Qwen-Image-Edit
Semantic and appearance editing powered by AI
Qwen-Image-Edit is a powerful AI image editing model built upon the 20B Qwen-Image foundation model. It combines semantic editing capabilities with precise appearance control, enabling both high-level creative transformations and detailed pixel-level modifications. The model excels at text editing tasks, supporting bilingual Chinese and English text rendering while preserving original fonts, sizes, and styles.
The system uses a dual-input approach, feeding images into both Qwen2.5-VL for visual semantic control and a VAE Encoder for visual appearance control.

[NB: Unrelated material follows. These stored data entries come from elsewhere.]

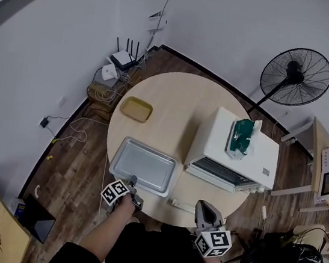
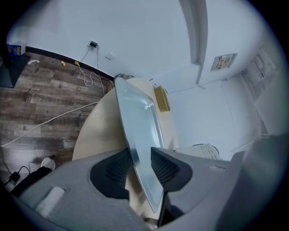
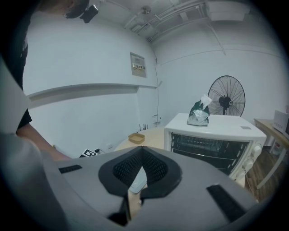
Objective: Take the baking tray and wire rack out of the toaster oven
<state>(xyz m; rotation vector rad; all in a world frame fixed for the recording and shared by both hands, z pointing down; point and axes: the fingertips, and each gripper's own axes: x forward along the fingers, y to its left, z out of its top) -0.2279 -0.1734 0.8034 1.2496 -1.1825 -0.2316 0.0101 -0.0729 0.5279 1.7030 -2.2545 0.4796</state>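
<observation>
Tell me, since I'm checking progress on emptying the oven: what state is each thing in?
Silver metal baking tray: out, lying flat on the round wooden table, empty.
White toaster oven: door open.
Wire rack: inside the oven.
Left gripper: jaws slightly apart around the tray's near rim.
Right gripper: shut, empty.
Shallow yellow dish: empty.

The left gripper (image 2: 141, 152) fills the lower frame, its jaws a little apart with the near rim of the metal baking tray (image 2: 137, 113) between the ribbed pads (image 2: 118, 168). The tray looks rolled on edge and runs from about 6 o'clock up towards 12 across the round wooden table (image 2: 97, 131). Just past its far corner, at 1 o'clock, lies a shallow yellow dish (image 2: 161, 98). Dark plank floor (image 2: 40, 99) with white cables (image 2: 45, 121) spreads at 9 to 10 o'clock.
</observation>
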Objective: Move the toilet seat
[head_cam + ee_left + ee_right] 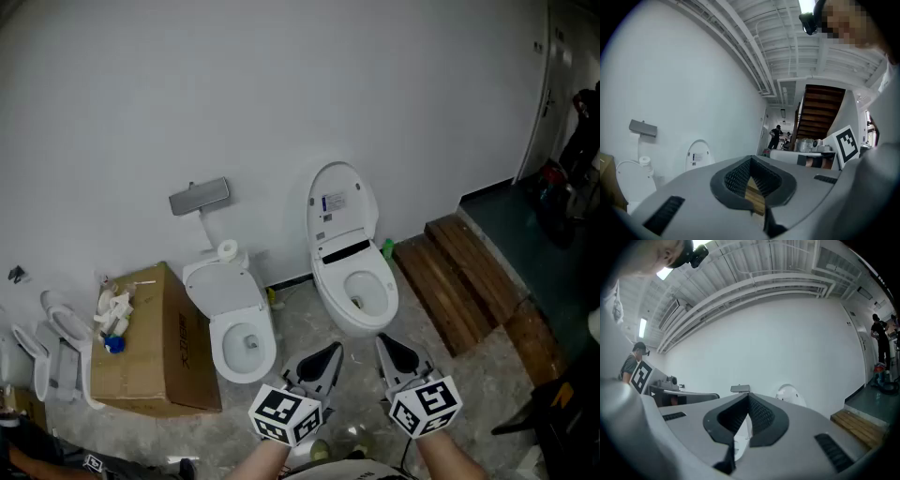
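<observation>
Two white toilets stand against the wall in the head view. The right toilet [354, 292] has its lid [337, 202] raised against the wall and its seat ring [377, 281] down on the bowl. The left toilet [239, 333] is smaller, with an open bowl. My left gripper [333, 349] and right gripper [384, 341] hang side by side just in front of the right toilet, touching nothing. Both are shut and empty. The raised lid [697, 154] shows beyond the left gripper [750, 159], and the lid [790, 394] beyond the right gripper [748, 397].
A cardboard box [159, 347] with small white items on top stands left of the toilets. Wooden planks [464, 277] lie at the right. A grey unit [199, 197] hangs on the wall, with a paper roll [227, 249] below. A green bottle [387, 248] stands behind the right toilet. A person [777, 136] stands far off.
</observation>
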The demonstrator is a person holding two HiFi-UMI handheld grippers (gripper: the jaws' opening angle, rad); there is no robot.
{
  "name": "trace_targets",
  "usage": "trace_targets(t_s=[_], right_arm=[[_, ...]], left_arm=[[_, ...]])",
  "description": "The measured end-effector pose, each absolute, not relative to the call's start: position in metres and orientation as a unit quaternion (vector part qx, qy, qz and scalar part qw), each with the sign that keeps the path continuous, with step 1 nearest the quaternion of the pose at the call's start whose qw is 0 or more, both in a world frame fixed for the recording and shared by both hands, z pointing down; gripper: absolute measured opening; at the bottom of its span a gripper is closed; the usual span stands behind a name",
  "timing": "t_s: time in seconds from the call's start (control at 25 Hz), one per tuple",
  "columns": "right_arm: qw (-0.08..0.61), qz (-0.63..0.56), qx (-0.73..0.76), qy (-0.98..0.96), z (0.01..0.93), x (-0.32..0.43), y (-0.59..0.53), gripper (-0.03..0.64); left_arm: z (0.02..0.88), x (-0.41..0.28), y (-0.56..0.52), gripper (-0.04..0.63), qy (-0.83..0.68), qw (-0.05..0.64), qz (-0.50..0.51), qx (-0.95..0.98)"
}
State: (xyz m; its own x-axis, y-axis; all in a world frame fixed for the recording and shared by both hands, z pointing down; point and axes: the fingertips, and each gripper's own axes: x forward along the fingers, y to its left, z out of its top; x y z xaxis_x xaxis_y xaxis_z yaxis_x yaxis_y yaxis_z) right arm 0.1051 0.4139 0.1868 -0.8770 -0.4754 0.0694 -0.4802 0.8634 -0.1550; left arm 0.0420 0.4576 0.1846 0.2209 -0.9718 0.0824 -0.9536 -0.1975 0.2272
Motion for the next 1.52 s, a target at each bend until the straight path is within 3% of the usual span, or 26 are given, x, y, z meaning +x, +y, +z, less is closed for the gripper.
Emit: trace_targets(t_s=[1.52], right_arm=[[-0.033, 0.132, 0.218, -0.966, 0.191, 0.187, 0.357, 0.017]], left_arm=[[0.202, 0.102, 0.402, 0.008, -0.646, 0.115, -0.024, 0.754]])
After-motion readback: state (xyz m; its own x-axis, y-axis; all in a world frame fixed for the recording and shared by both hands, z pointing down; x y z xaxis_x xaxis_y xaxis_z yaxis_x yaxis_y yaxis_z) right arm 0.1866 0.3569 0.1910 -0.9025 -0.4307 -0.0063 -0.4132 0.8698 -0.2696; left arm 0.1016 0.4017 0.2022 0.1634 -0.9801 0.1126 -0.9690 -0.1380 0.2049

This allows for sophisticated editing tasks like IP character creation, object rotation, style transfer, and precise element additions or removals.
Features:
🎨 Semantic Editing: Transform images while maintaining character consistency, enabling IP creation, novel view synthesis, and artistic style transfers.
🔧 Appearance Control: Add, remove, or modify specific elements while keeping other regions completely unchanged with pixel-perfect precision.
✏️ Precise Text Editing: Edit bilingual Chinese and English text directly in images while preserving original typography, fonts, and formatting.
🔄 Chained Editing: Use step-by-step corrections to progressively refine images, perfect for complex edits like calligraphy correction.
🎭 MBTI Character Creation: Built-in prompts for creating personality-based content, demonstrated through Capybara mascot variations.
🌟 SOTA Performance: Achieves state-of-the-art results on multiple public benchmarks for image editing tasks.